### TASK DESCRIPTION:
The required output is all lines below that contain the word "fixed".

[Opening SUPPLIED DATA section]

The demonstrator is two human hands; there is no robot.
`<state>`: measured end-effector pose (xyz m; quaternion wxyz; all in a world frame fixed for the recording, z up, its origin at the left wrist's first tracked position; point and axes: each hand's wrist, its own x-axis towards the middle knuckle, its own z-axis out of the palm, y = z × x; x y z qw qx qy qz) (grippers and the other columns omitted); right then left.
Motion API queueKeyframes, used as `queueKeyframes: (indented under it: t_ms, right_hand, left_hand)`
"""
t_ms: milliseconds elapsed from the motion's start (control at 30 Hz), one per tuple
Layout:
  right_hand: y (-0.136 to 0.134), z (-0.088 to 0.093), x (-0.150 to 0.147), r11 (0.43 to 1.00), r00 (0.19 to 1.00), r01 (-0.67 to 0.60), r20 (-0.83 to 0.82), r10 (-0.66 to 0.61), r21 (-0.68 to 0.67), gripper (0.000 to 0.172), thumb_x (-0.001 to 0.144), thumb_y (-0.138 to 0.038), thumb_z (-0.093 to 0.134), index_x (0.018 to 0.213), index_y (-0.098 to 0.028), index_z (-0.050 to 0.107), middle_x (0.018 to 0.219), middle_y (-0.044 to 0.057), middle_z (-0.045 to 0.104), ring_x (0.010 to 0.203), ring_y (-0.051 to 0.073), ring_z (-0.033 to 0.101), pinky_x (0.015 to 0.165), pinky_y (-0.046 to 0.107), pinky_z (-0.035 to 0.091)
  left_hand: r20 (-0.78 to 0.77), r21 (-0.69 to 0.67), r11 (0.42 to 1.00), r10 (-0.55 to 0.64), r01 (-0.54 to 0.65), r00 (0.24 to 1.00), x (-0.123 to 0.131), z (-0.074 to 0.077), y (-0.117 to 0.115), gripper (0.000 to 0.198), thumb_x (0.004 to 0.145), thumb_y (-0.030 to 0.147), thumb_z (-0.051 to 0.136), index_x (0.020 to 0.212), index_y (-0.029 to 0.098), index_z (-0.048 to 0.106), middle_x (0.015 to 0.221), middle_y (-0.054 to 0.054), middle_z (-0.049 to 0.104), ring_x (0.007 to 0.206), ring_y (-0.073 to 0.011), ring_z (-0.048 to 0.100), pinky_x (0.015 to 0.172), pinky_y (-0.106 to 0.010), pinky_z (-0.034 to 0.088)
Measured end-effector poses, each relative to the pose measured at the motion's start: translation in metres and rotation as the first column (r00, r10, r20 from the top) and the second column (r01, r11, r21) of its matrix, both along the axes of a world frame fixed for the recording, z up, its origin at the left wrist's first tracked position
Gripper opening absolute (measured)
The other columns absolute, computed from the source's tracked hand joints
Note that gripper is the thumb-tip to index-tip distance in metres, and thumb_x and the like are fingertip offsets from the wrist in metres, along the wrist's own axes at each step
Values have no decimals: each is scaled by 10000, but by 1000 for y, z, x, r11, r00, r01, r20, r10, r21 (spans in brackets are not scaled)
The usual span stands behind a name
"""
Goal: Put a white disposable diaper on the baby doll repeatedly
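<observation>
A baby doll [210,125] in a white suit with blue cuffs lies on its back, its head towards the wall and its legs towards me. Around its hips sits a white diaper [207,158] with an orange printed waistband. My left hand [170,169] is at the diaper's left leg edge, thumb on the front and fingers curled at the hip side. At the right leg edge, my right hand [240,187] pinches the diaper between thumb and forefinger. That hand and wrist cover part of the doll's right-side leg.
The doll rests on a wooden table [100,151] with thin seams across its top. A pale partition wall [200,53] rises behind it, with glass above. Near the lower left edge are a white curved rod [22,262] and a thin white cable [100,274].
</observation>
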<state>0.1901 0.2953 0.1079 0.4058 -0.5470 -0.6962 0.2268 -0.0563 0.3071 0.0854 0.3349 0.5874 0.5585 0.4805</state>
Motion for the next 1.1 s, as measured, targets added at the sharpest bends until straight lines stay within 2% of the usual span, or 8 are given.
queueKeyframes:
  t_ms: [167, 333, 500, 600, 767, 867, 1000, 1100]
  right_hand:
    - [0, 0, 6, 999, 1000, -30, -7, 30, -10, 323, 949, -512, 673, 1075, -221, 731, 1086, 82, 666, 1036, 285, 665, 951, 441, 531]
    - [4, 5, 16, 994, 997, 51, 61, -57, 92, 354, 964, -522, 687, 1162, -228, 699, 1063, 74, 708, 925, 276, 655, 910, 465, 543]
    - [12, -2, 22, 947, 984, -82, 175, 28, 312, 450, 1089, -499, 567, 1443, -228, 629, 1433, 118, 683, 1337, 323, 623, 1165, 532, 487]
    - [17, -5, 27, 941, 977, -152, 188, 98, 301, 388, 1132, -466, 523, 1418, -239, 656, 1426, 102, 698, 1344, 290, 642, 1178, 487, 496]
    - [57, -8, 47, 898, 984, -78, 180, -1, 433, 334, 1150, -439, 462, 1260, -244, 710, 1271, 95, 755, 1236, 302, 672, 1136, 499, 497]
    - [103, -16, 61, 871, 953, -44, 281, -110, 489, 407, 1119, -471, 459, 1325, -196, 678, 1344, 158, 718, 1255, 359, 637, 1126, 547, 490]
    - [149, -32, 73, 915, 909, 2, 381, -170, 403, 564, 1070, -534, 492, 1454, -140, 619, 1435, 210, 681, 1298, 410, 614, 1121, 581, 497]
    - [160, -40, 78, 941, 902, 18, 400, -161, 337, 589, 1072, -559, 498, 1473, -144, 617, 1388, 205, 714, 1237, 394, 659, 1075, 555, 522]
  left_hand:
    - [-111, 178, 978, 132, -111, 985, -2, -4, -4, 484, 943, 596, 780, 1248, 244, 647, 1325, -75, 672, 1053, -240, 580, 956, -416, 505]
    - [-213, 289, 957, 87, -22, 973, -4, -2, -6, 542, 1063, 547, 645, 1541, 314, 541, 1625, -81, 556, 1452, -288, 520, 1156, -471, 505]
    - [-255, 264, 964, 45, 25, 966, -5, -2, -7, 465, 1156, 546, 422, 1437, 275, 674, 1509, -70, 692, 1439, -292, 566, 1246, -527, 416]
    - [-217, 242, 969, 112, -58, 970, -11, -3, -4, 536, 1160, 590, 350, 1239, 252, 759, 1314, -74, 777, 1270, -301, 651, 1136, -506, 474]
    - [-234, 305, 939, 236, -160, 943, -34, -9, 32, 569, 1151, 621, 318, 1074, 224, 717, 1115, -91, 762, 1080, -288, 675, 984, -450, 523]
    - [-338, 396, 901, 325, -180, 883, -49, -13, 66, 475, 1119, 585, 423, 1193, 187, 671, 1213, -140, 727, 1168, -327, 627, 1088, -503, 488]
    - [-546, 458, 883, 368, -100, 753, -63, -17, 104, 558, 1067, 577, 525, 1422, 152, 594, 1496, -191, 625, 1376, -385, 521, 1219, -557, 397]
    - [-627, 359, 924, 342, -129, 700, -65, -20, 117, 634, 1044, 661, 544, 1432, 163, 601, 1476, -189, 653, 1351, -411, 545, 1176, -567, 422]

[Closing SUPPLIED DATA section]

### SOLVED PROBLEM:
`<state>`: measured end-effector pose (xyz m; quaternion wxyz; all in a world frame fixed for the recording, z up, its origin at the left wrist's first tracked position; point and axes: each hand's wrist, its own x-axis towards the middle knuckle, its own z-axis out of the palm, y = z × x; x y z qw qx qy qz) (grippers and the other columns omitted); right then left.
Measured end-effector poses, each relative to the pose measured at the motion's start: translation in metres and rotation as the first column (r00, r10, r20 from the top) and the second column (r01, r11, r21) of its matrix, both along the axes of a world frame fixed for the recording, z up, its origin at the left wrist's first tracked position

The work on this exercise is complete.